‘Kendim ölmeyi tercih ederdim!’
Uğur Kurt’u öldürmekle yargılanan polis Korkmaz, “Kurşunları havaya sıktım. O kişinin orada öleceğini tahmin etseydim kendim ölmeyi tercih ederdim. Bedelini ödemeye razıyım” dedi
Bir yakınının cenaze törenine katılmak için geldiği Okmeydanı Cemevi’nde beklerken polis kurşunuyla yaşamını yitiren Uğur Kurt’un öldürülmesiyle ilgili İstanbul 11’inci Ağır Ceza Mahkemesi’nde görülen ilk duruşmada zanlı polis memuru Sezgin Korkmaz ifade verdi.
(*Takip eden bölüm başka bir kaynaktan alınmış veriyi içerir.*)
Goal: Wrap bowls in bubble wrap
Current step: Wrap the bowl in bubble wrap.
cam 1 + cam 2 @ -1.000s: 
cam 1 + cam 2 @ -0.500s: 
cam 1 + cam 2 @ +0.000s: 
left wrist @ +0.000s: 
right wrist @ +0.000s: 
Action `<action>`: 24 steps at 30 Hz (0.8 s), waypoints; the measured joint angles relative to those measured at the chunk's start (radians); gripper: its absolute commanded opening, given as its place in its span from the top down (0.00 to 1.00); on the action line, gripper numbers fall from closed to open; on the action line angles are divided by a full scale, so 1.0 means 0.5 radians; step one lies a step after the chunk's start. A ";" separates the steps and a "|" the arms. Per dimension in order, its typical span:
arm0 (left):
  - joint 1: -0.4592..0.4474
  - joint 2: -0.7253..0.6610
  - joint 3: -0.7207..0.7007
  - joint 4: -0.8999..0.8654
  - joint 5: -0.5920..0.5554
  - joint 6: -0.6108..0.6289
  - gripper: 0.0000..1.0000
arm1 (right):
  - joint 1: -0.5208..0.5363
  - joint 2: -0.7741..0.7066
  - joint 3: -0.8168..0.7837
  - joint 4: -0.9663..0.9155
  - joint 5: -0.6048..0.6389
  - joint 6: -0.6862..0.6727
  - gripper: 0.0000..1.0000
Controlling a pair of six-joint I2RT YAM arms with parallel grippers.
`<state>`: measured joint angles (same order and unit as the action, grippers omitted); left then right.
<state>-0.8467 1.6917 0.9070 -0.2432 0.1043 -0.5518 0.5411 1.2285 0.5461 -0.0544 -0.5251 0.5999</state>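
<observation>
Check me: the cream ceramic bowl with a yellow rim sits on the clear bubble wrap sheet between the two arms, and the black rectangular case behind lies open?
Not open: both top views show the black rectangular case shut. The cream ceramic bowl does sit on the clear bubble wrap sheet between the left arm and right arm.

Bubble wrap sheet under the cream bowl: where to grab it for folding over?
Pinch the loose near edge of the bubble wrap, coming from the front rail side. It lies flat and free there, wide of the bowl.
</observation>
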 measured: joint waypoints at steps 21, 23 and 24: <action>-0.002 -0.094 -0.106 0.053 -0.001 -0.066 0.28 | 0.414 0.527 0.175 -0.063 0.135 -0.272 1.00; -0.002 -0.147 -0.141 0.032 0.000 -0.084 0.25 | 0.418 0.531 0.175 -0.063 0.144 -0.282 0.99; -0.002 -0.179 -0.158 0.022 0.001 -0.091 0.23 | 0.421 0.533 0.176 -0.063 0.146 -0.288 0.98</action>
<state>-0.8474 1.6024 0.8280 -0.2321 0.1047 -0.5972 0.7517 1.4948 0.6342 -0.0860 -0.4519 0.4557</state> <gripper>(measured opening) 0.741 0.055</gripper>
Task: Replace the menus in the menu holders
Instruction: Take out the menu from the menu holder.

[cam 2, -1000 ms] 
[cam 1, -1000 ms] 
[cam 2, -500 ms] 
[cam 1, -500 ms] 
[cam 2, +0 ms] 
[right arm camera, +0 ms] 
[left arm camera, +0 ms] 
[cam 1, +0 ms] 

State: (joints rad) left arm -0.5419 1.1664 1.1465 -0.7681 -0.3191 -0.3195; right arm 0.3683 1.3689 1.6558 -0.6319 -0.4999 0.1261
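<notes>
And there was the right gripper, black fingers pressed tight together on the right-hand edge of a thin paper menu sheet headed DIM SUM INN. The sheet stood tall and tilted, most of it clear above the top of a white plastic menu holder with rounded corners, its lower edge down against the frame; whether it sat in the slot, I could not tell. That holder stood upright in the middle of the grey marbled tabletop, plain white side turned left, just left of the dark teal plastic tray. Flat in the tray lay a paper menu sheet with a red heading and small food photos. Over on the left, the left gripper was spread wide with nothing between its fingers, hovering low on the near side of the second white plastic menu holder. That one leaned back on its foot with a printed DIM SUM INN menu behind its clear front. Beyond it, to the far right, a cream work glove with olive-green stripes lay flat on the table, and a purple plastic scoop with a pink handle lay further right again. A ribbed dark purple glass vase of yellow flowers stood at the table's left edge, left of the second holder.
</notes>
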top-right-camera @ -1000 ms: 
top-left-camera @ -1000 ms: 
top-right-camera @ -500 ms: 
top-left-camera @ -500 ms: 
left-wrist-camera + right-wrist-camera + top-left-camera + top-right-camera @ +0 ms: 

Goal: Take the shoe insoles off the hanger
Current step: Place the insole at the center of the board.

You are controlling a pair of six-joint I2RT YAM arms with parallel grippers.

‘Üstümüze molotof attılar’
Olay günü Okmeydanı’nda görev yaptığını anlatan Korkmaz, özetle şunları söyledi: “Caddeye çıktığımızda bir molotof, aracın ön mazgalından içeri girdi. Araçta 4 kişiydik. Şoför ve şefimiz ön tarafta oturuyordu. Molotof araca girince şoför ve şef ateş altında kaldı. Araç alev topuna döndü. O sırada şoför kapıyı açamadı, benim de elim yandı. O panikle aşağıya indim.”
‘Havaya ateş açtım’
“Bir kişinin elinde molotofla bize doğru geldiğini gördüm... Silahımı belime rahatsızlık verdiği için araçta bırakmıştım. Gidip aldım. Silahta 11-12 mermi vardı. Birini karşımdakinin ayağına doğru sıktım, gerisini havaya ateş ettim. Daha önce de silah sesleri duydum. Bu nedenle başka polislerin de ateş açtığını düşünüyorum. İlk ben ateş etmedim. Maktulün ailesi beni anlamayacak ama o kişinin bilerek isteyerek ölmesini istemedim. O kişinin orada öleceğini tahmin etseydim kendim ölmeyi tercih ederdim. Birilerine böyle bir acıyı yaşatmak istemezdim.” dedi. Mahkeme başkanının “Polis aracında FN denilen boyalı top silahın olmasına rağmen neden onu kullanmadın” sorusuna ise sanık Korkmaz, “O an araç yanıyordu. O da araçla beraber yanıyordu. Silah tüplü olduğu için kullanamadım ve ağırdı” yanıtını verdi.
‘Benim annem de Alevi’
Sanık polis, tanık ifadelerinde ‘Cemevine yönelik kasıtlı ateş ettiği’ yönündeki iddiaları kabul etmediğini belirterek, “Ben Malatya Arguvanlıyım. Annem ve anneannem de Alevi’dir. Bu yöndeki suçlamaları kabul etmiyorum” dedi.
Tutuklama talebine ret
Mahkeme Heyeti, sabit iş ve ikametgahı bulunan sanığın, toplanmayan delillere tesir etme ve onları karartma durumunun bulunmadığını gerekçe göstererek, Kurt ailesi avukatlarının sanığın tutuklanması yönündeki talebini reddederek duruşmayı erteledi.
25 yıl isteniyor
Savcı Sezgin Korkmaz hakkında “taksirle ölüme neden olmak”tan 6 yıla kadar hapis istemişti. Ancak mahkeme suçun “olası kastla öldürme” olduğunu belirtti. Korkmaz şu anda “olası kastla öldürmek” suçundan 25 yıla kadar hapis istemiyle yargılanıyor.
‘Keşke zamanı geri alabilsem’
Böyle bir olayın meydana gelmesinden dolayı üzgün olduğunu ifade eden Sezgin Korkmaz, “Orada cenaze ve cemevi olduğunu bilmiyordum. O bölgede ilk kez görev yaptım. Hayatım boyunca başıma böyle bir olay gelmesini istemezdim. Bir insanı çocuğundan ayırmak, bir insanı babasız bırakmak gibi bir niyetim yoktu. Benim eşim de ailesini trafik kazasında kaybetti. Acılarını anlıyorum. Keşke zamanı geri alabilsem. Bedelini ödemeye razıyım” şeklinde konuştu .
Annesi sanığa yumruk attı
Duruşmada söz verilen Uğur Kurt’un eşi Narin Kurt, konuşmak için kucağında uyuyan çocuğunu yanında bulunan kayınvalidesi Güllünaz Kurt’a verdi. Güllünaz Kurt çocuğu izleyiciler arasında birine vermek üzere sanığın bulunduğu yere doğru gitti. Çocuğu başka birine veren acılı anne, sanığa bakarak önce söylendi, ardından elini yumruk haline getirip başına vurdu. Sanık polis memuru bir süre tepkisiz bir şekilde başını öne eğerek bekledi. Bu durumu fark eden mahkeme başkanı anne Kurt’u uyardı.